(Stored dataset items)
Start of Block
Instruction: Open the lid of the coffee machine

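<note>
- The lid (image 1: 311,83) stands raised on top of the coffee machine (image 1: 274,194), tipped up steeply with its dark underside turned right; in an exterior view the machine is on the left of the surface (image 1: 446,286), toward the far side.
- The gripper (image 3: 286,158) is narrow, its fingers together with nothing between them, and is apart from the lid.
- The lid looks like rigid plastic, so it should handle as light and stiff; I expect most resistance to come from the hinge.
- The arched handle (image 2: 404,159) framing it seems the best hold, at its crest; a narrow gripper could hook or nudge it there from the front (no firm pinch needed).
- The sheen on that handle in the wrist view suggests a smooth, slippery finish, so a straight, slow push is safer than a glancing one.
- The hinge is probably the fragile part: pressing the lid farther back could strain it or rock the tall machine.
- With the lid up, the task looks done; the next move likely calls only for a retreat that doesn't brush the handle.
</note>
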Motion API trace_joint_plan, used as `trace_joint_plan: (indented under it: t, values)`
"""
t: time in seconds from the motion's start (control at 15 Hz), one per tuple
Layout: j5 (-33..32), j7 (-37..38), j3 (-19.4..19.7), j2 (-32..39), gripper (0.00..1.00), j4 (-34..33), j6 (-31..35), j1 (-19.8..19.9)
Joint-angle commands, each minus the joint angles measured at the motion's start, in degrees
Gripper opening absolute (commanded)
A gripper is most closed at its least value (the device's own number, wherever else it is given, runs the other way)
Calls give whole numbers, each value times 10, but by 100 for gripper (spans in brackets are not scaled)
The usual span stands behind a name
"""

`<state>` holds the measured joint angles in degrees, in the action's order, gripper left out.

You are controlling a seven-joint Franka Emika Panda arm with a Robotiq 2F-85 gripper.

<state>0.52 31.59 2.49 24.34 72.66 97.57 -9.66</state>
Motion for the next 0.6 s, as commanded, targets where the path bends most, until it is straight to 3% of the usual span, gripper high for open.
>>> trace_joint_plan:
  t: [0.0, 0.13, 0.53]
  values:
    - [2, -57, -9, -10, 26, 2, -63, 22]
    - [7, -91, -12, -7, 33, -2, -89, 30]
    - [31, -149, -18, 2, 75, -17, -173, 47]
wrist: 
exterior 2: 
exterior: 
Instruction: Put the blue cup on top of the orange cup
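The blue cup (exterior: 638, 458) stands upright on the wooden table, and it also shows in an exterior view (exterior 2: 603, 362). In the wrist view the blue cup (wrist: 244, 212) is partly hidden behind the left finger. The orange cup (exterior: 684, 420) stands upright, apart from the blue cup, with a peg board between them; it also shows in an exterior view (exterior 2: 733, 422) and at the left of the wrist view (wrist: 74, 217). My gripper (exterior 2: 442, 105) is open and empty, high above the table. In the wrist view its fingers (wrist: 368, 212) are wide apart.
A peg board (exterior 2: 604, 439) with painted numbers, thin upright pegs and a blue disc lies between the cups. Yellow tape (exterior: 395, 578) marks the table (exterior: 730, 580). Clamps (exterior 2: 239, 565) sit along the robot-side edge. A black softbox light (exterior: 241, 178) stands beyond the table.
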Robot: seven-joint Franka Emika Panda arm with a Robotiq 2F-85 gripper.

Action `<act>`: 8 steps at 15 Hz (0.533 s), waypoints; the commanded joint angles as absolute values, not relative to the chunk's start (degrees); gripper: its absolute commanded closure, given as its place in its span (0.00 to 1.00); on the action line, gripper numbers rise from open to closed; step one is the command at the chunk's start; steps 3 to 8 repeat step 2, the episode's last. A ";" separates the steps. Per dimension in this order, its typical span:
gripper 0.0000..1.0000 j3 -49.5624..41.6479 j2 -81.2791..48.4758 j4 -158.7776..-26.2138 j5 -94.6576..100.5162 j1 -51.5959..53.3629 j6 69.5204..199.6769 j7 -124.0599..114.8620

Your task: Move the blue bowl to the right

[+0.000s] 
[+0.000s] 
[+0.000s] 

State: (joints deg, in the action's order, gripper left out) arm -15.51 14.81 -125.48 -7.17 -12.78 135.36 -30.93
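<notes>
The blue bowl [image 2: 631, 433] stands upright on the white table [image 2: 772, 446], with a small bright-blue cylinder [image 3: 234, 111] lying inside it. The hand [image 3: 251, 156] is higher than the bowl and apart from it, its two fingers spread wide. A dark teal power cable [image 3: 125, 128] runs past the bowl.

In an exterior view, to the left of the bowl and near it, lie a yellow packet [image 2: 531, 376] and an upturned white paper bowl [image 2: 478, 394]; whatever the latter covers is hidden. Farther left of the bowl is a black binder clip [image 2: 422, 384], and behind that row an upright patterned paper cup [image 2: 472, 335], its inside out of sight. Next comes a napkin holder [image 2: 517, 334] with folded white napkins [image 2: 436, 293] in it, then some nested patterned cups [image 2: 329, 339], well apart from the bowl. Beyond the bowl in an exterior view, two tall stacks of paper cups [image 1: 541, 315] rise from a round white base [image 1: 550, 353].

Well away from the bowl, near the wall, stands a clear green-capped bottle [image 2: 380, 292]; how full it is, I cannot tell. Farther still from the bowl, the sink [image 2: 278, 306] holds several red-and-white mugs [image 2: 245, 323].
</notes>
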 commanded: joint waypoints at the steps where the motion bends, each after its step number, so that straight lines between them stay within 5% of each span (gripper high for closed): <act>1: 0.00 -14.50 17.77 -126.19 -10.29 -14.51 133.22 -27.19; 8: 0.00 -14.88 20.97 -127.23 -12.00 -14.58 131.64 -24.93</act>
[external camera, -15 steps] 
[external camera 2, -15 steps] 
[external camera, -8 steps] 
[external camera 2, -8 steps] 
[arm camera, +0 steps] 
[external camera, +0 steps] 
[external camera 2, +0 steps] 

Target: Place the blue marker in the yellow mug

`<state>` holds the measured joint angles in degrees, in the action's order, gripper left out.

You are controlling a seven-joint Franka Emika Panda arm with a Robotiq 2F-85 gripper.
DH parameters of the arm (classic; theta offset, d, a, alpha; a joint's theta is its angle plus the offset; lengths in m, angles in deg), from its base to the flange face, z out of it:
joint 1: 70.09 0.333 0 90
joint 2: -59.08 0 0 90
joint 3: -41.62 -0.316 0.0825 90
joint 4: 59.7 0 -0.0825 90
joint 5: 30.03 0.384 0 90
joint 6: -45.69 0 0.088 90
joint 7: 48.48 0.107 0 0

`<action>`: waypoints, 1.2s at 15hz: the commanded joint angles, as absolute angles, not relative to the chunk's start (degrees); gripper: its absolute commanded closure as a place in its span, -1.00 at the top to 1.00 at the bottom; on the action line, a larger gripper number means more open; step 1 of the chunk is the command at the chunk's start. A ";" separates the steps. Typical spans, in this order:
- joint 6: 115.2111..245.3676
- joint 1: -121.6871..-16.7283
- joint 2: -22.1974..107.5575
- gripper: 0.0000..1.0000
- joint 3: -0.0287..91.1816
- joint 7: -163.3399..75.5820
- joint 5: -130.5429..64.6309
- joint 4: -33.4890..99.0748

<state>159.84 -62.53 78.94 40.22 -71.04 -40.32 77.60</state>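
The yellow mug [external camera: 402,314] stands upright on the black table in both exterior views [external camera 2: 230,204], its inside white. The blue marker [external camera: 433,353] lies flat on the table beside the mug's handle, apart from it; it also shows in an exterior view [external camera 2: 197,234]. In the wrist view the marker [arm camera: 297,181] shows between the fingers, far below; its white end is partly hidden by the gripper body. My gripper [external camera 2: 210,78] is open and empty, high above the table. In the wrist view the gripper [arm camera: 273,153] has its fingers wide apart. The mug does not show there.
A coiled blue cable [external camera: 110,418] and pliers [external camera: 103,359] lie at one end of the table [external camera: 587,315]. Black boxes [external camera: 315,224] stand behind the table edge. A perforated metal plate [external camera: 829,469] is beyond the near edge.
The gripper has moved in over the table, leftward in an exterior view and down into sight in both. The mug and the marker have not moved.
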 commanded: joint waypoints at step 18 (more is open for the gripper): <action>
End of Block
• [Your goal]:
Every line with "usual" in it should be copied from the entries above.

• [Your solution]:
The usual span stands behind a name
Motion for the next 0.6 s, as commanded, targets where the path bends most, until it is straight to 3% of the usual span, gripper high for open.

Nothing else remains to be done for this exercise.